Home / Rereading Y: The Last Man, Part 1: Unmanned & Cycles
Blog Y the Last Man

Rereading Y: The Last Man, Part 1: Unmanned & Cycles

By

Published on July 19, 2021

4
Share

Brian K. Vaughan and Pia Guerra’s Y: The Last Man was the first comic book series I ever read, and I still haven’t found anything that I’ve fallen for quite as hard. I devoured it one summer while commuting to a minimum-wage job, roughly the same age that Yorick Brown is when a mysterious plague kills every human and animal on Earth with a Y chromosome except for him and his pet monkey, Ampersand. The cinematic style, the killer blend of pop culture and pathos, the ambitious worldbuilding envisioning a world without cisgender men—it’s a modern classic.

But simultaneously, it is very much a product of the early 2000s. Post-apocalyptic fiction hinging on a very binary sense of gender (mostly cis) rarely ages well, and Y has some cringing missteps even in the first few issues. Yet it’s still a landmark series that has (hopefully) offered a rich jumping-off point for the forthcoming TV adaptation, which premieres in September. Considering that a lot will likely change in the series—from grappling with the aforementioned gender issues from a 2021 perspective to adding in new characters—we’re going to revisit the comics, in all their imperfect glory, over the next several weeks.

For the most part I’ll try to avoid outright spoilers, but I will be rereading with an eye for dramatic irony and foreshadowing and will at least hint when I see stuff seeded in earlier. Let’s jump right in… NOW.

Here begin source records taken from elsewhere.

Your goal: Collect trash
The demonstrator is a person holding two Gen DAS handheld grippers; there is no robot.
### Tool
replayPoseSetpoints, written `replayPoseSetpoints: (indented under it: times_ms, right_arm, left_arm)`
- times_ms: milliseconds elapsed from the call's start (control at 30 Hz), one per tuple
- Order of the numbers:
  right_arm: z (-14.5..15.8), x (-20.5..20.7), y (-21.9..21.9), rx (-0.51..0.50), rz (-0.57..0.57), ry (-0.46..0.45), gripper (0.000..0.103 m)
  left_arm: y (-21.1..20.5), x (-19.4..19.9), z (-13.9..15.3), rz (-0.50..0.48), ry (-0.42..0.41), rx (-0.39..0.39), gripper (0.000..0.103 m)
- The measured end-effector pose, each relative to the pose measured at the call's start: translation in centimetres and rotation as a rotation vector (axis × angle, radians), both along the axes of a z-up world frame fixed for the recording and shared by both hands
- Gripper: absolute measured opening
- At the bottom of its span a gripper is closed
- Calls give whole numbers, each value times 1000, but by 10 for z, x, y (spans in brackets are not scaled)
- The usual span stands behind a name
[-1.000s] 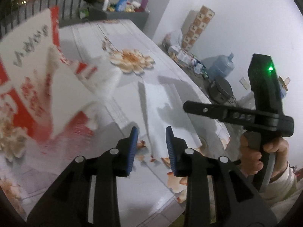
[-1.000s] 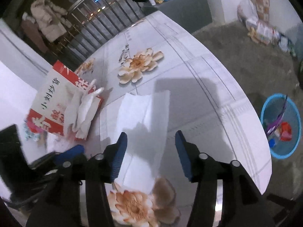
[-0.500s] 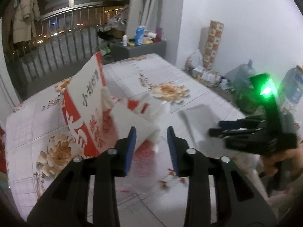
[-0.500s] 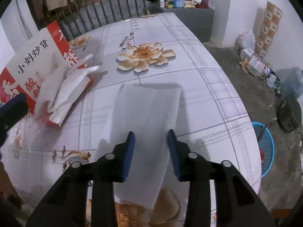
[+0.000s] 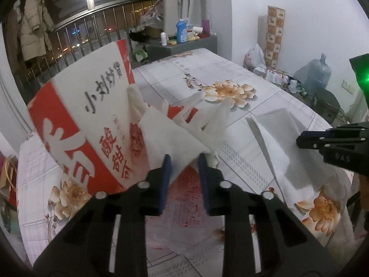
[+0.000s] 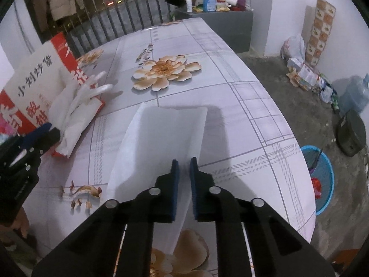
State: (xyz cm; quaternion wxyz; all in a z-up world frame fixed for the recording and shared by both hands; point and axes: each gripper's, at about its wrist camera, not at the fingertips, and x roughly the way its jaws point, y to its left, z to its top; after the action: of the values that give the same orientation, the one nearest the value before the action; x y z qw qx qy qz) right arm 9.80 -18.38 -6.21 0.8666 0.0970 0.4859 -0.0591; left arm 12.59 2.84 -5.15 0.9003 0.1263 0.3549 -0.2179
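Observation:
A flat white paper napkin (image 6: 161,143) lies on the flowered table (image 6: 230,73). My right gripper (image 6: 184,161) is shut on its near right edge and lifts it; it also shows in the left wrist view (image 5: 283,143). A red and white snack bag (image 5: 87,124) with crumpled white tissues (image 5: 175,136) on it lies at the left. My left gripper (image 5: 183,159) is open, its jaws on either side of a tissue corner. The bag (image 6: 32,85) and the tissues (image 6: 76,108) also show in the right wrist view.
A blue waste basket (image 6: 320,180) holding trash stands on the floor right of the table. A grey cabinet (image 6: 219,20) with bottles is beyond the table's far end. A water jug (image 5: 316,71) and floor clutter lie by the right wall. A railing runs behind.
My right gripper has closed from open onto the napkin's edge and raised it. My left gripper has swung left from the napkin to the tissues on the snack bag.

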Motion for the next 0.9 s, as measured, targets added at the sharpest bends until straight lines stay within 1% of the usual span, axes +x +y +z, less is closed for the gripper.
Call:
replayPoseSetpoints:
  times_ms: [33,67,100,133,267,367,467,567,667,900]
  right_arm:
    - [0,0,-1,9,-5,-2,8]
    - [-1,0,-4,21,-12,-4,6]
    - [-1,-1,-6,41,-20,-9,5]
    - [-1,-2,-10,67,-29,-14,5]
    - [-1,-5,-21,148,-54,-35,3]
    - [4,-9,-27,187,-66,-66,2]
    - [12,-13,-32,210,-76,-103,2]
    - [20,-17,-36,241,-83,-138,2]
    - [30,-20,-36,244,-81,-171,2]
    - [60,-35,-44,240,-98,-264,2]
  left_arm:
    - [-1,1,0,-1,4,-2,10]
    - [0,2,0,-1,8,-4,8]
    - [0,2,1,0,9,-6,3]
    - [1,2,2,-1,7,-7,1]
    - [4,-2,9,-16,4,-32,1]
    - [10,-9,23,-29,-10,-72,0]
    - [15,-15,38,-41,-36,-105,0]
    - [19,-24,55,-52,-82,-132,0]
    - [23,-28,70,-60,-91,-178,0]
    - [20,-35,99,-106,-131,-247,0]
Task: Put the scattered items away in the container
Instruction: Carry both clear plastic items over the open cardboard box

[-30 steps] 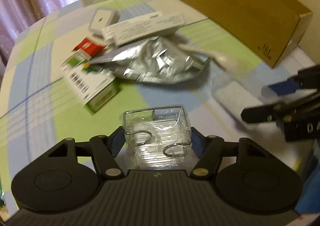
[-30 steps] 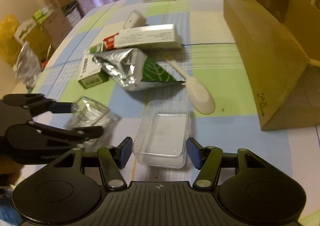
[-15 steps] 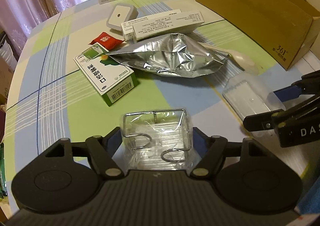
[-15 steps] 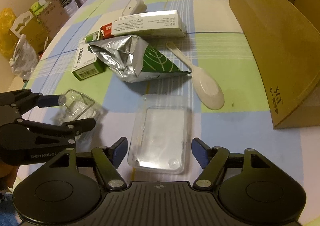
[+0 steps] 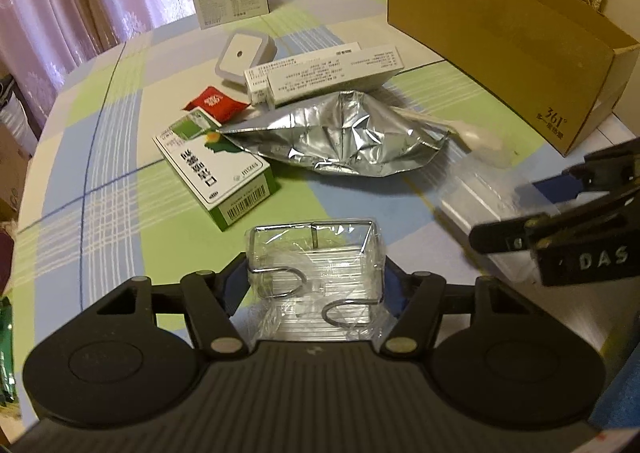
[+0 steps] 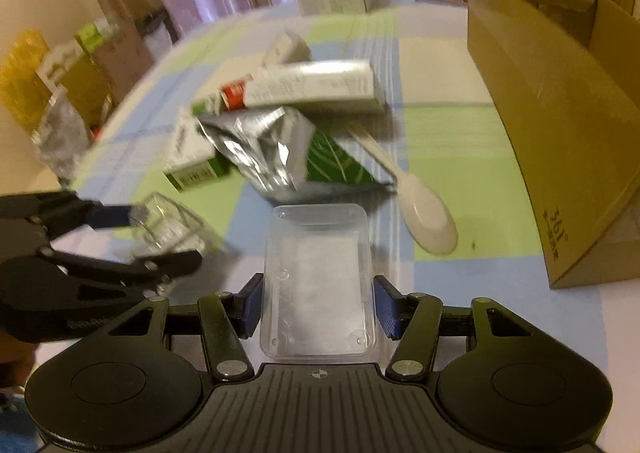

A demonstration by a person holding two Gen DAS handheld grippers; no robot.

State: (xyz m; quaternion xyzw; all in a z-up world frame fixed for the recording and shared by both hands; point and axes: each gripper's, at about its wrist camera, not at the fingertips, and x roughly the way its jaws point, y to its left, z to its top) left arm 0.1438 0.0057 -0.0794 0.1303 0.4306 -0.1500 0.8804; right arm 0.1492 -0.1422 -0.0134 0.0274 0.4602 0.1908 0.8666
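Wire rack (image 5: 314, 259) between closing left gripper (image 5: 313, 287)

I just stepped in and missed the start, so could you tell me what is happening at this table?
A person is tidying clutter with two handheld grippers. The left gripper is closing on a plastic-wrapped wire holder, the right gripper on a clear plastic tray. The cardboard box waits beyond the table's other items.

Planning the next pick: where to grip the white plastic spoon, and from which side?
Grip the white spoon by its thin handle, coming from above with fingers across it. It lies flat on the tablecloth; the bowl end is wide, and the handle's tip runs beside the foil bag.
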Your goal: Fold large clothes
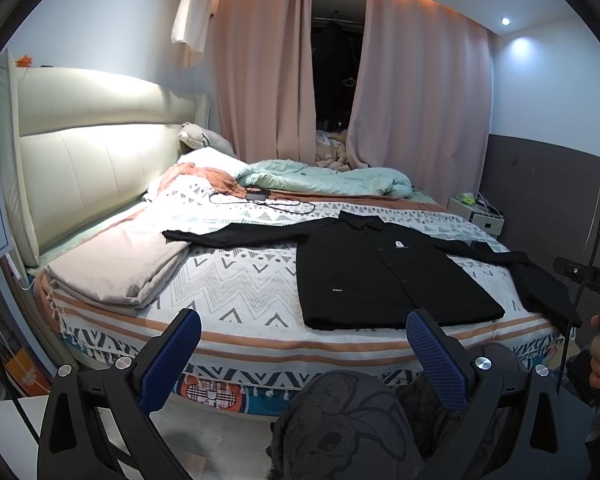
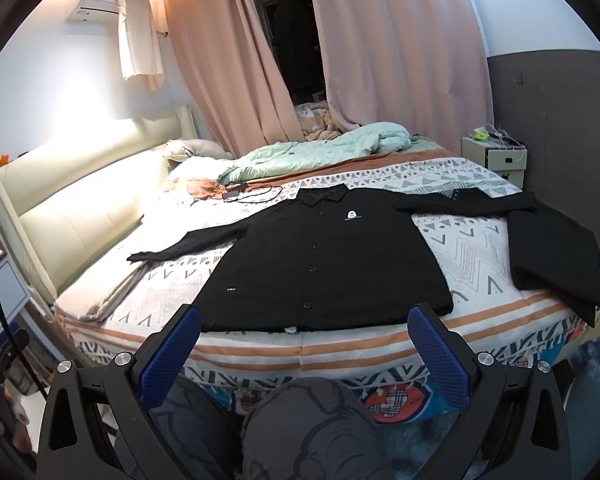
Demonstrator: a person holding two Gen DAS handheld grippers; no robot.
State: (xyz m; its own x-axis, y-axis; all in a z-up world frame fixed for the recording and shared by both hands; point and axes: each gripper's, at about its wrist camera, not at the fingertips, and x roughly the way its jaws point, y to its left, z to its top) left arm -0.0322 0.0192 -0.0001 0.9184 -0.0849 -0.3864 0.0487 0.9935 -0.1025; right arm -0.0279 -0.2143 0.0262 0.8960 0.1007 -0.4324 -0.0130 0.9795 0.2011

Y: The Last Man Reread Volume 1 Unmanned Volume 2 Cycles
Y: The Last Man issue #1; Brian K. Vaughan (writer/co-creator), Pia Guerra (co-creator/artist/penciller), Jose Marzan, Jr. (inker), Clem Robins (letterer), Pamela Rambo (colorist)

Volume 1: Unmanned

Pia Guerra’s fast-paced, cinematic style of widescreen panels and time/setting slug lines make it so that it’s easy to follow along with the countdown to a global disaster happening nearly simultaneously. Readers are introduced to all the major players in quick snapshots of their daily lives before the plague strikes:

  • Yorick Brown, unemployed escape artist (in his iconic straitjacket look), about to propose to his girlfriend Beth while she’s abroad in Australia
  • his pet capuchin monkey Ampersand, who Yorick is supposedly training to be a helper
  • his mother, Democratic senator Jennifer Brown, and sister, paramedic Hero Brown
  • Agent 355, carrying out official secret Culper Ring business overseas
  • Dr. Allison Mann, about to give birth to her cloned nephew
  • Israeli soldier Alter Tse’elon, Yorick’s nemesis, though neither knows it yet

Unmanned spans the initial weeks after and examines how the surviving cisgender women congregate and/or turn on one another, from trying to take over roles belonging to cis men to creating entirely new subsets of society. Disguised in his signature gas mask, Yorick’s desperation to find his mom and sister bring him to Washington, D.C., where he becomes a target for both the chaos at the White House and the vigilante zeal of the Daughters of the Amazon. Most importantly, he embarks on his journey with 355 and Amp to find Dr. Mann and then possibly eventually Beth, with the aim to keep humanity from going extinct.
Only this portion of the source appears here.